#### [Work instructions]
Among the entries below, tally each line in which the word "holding" is found, then state the tally alone.

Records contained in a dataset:
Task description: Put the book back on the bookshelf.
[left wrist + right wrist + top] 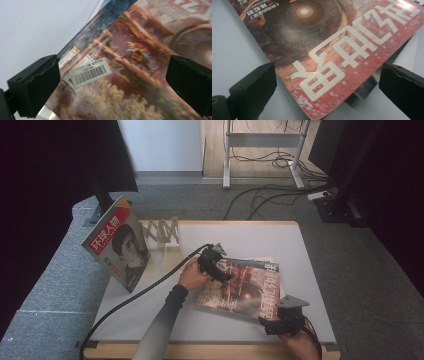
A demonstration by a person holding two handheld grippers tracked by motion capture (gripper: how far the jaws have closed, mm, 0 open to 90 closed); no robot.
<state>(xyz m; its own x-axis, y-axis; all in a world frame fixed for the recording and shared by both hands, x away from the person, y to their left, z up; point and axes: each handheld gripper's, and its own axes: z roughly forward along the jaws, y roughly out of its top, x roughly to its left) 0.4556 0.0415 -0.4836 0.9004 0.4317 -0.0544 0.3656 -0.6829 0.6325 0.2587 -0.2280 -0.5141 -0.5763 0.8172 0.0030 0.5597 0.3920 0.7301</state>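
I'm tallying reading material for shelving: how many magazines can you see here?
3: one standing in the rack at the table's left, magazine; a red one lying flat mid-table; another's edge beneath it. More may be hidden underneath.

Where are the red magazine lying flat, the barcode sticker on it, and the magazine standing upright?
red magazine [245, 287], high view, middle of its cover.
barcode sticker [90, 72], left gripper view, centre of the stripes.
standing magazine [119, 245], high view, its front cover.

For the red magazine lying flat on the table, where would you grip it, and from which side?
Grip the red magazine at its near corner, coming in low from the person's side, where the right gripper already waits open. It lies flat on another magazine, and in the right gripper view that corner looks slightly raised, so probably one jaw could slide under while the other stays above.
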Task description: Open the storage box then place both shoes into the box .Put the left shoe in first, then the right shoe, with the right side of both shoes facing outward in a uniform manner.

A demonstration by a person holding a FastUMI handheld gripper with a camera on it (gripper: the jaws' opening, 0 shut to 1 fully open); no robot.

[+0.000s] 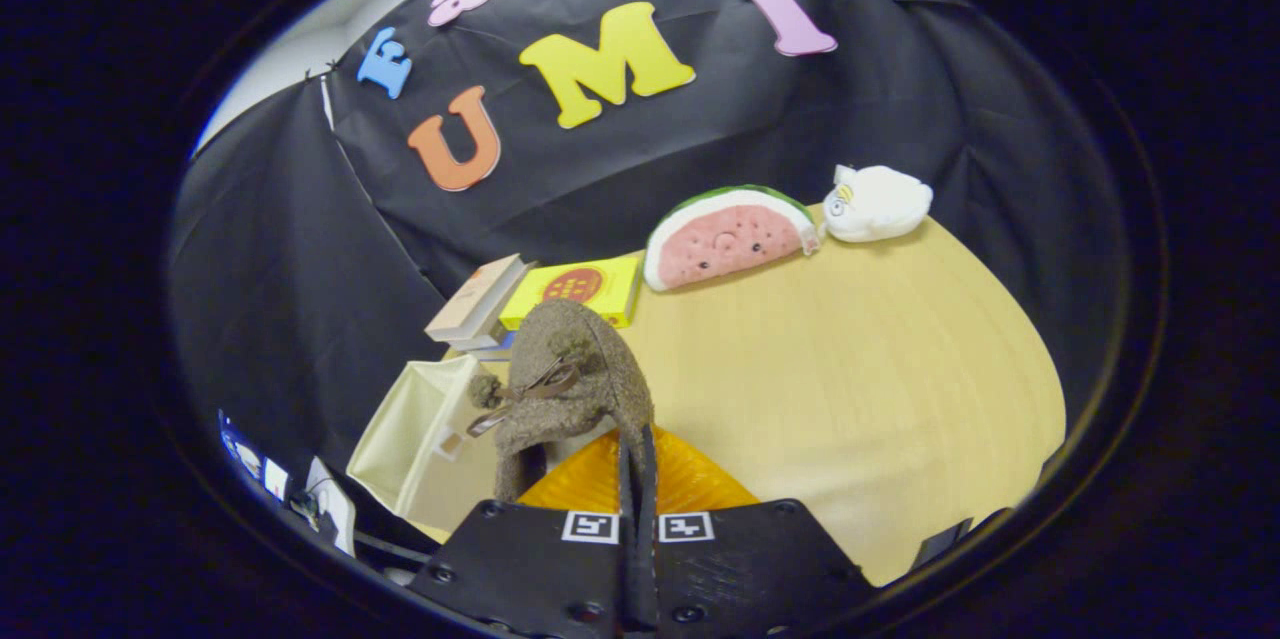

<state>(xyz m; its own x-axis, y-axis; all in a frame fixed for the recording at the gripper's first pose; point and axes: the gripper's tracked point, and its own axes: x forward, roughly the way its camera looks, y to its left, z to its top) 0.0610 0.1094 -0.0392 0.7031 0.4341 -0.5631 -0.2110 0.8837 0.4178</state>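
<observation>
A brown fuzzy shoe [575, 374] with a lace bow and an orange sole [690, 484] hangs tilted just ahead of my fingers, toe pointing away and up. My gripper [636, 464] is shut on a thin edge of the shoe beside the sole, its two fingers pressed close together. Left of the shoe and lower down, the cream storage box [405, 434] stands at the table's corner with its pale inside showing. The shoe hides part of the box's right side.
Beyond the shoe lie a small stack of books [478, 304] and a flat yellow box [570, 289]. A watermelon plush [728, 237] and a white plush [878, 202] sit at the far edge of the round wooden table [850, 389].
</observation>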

#### [Response]
2